_Assignment_
In the records below, begin at the line that has "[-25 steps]" and stop after the line that has "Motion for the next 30"; quote those lines verbatim and nothing more.

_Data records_
════════════════

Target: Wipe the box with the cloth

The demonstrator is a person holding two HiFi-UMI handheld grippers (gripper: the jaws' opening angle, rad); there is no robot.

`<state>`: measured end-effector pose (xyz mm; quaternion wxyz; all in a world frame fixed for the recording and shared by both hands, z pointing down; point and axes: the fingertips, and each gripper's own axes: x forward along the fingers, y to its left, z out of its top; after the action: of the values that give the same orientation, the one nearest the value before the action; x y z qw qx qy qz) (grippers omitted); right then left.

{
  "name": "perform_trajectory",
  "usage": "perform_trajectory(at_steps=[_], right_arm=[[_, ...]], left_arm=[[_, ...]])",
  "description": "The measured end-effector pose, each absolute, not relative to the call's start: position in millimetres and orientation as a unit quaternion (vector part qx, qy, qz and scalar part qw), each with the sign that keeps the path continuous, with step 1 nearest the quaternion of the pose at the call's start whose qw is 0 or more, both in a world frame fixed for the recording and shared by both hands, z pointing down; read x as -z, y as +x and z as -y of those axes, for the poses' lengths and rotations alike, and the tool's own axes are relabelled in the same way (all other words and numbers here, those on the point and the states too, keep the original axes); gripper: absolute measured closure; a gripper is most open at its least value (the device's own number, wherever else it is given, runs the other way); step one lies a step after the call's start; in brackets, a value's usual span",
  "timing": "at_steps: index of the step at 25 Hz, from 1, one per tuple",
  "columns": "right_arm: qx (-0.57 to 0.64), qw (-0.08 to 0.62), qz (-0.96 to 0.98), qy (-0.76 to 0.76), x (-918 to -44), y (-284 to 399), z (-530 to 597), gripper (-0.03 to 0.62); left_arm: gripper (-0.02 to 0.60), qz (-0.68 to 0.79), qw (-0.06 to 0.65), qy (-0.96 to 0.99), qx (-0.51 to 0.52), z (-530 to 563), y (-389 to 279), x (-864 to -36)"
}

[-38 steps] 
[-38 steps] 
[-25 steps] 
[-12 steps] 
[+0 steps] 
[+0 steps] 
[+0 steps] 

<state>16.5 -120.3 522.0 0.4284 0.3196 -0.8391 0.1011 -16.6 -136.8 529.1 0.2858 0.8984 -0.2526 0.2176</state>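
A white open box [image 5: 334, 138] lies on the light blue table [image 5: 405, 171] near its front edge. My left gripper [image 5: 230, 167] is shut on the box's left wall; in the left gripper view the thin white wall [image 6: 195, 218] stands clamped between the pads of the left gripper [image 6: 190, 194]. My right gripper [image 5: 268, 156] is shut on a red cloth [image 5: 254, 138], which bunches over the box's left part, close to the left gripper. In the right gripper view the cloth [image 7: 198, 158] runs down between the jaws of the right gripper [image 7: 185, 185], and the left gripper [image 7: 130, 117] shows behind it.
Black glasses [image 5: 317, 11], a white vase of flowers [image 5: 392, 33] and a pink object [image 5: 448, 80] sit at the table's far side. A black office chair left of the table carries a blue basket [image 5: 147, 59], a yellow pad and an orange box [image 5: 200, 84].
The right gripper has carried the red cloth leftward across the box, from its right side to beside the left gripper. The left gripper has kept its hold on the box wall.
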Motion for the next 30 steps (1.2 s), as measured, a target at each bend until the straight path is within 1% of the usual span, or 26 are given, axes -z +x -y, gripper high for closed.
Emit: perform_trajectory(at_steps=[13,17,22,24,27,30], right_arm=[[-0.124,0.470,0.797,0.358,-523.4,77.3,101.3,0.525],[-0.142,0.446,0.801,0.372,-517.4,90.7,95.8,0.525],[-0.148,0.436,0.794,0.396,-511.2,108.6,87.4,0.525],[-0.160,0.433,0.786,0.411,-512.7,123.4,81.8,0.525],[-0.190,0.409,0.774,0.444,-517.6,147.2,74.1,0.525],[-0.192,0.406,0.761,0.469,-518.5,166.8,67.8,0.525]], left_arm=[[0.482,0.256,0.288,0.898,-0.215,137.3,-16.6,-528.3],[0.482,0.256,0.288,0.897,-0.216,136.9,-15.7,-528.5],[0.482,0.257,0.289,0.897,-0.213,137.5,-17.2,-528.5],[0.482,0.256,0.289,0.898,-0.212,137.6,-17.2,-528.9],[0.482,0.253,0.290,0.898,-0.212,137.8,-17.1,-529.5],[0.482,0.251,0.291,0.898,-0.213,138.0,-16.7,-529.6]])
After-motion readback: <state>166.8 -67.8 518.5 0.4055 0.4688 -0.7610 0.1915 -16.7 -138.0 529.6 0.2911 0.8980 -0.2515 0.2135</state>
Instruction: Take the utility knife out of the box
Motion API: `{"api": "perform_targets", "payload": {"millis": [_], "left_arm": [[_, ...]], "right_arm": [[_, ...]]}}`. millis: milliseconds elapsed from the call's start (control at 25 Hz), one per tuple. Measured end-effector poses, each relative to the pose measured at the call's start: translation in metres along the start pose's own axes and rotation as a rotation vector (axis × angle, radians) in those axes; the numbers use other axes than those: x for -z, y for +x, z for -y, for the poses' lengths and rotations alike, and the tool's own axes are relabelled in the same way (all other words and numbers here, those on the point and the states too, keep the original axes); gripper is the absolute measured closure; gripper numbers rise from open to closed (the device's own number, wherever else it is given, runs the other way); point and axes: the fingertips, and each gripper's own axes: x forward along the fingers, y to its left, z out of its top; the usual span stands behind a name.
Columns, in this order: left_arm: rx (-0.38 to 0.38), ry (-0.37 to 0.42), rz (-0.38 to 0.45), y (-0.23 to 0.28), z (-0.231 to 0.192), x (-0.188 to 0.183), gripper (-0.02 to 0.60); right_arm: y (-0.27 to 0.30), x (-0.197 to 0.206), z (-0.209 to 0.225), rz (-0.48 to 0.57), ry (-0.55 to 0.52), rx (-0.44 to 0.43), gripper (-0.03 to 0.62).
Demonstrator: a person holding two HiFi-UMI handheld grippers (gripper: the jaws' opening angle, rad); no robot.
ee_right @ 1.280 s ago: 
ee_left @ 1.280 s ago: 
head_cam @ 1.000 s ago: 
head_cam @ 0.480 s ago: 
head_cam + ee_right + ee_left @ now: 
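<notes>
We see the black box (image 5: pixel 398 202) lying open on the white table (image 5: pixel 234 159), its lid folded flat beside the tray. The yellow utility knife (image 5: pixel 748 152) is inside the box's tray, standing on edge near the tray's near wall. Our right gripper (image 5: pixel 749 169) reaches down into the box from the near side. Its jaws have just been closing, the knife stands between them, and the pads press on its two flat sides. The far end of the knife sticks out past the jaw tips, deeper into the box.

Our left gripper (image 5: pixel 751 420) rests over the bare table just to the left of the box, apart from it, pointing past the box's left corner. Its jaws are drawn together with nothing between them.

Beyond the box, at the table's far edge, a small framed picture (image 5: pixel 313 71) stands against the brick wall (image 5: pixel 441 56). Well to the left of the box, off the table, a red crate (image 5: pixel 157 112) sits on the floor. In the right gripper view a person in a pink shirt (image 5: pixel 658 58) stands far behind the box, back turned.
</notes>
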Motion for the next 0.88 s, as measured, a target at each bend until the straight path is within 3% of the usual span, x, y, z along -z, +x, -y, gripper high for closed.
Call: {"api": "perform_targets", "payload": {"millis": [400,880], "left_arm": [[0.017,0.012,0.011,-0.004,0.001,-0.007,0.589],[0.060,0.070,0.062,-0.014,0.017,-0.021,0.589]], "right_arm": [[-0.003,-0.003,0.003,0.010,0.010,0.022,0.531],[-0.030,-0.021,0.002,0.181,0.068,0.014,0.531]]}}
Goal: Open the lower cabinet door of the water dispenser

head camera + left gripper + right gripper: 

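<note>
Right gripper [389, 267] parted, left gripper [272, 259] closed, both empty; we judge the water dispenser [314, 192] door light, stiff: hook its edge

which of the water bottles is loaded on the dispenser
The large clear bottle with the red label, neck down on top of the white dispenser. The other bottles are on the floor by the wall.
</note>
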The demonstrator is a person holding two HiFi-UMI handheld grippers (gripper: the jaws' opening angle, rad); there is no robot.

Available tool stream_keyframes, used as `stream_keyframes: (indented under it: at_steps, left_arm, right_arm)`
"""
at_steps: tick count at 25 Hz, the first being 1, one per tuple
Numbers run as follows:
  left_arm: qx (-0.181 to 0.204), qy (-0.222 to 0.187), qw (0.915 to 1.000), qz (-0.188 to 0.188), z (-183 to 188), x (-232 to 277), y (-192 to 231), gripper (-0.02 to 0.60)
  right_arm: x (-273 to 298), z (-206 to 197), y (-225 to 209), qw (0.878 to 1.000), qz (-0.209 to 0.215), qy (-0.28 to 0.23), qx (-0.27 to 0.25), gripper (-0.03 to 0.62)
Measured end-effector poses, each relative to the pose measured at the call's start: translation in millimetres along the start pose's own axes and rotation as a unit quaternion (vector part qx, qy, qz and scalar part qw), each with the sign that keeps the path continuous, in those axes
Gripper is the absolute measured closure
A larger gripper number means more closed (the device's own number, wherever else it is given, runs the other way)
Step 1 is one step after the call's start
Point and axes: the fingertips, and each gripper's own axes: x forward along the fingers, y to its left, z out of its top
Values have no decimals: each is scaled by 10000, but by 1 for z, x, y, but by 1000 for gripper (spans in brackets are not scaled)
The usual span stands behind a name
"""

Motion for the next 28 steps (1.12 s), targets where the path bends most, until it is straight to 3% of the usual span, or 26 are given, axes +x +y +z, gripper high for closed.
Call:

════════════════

_Solution for this problem_
[-25 steps] 
[-12 steps] 
[+0 steps] 
[+0 steps] 
[+0 steps] 

<state>16.5 -120.3 522.0 0.4284 0.3196 -0.8391 0.1011 -16.6 -136.8 529.1 0.2858 0.8984 -0.2526 0.2176</state>
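A white open box [image 5: 334, 138] lies on the light blue table [image 5: 405, 171] near its front edge. My left gripper [image 5: 230, 167] is shut on the box's left wall; in the left gripper view the thin white wall [image 6: 195, 218] stands clamped between the pads of the left gripper [image 6: 190, 194]. My right gripper [image 5: 268, 156] is shut on a red cloth [image 5: 254, 138], which bunches over the box's left part, close to the left gripper. In the right gripper view the cloth [image 7: 198, 158] runs down between the jaws of the right gripper [image 7: 185, 185], and the left gripper [image 7: 130, 117] shows behind it.
Black glasses [image 5: 317, 11], a white vase of flowers [image 5: 392, 33] and a pink object [image 5: 448, 80] sit at the table's far side. A black office chair left of the table carries a blue basket [image 5: 147, 59], a yellow pad and an orange box [image 5: 200, 84].
The right gripper has carried the red cloth leftward across the box, from its right side to beside the left gripper. The left gripper has kept its hold on the box wall.
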Motion for the next 30 steps (1.2 s), as measured, a target at each bend until the straight path is within 1% of the usual span, or 26 are given, axes -z +x -y, gripper high for closed.

No additional response is required.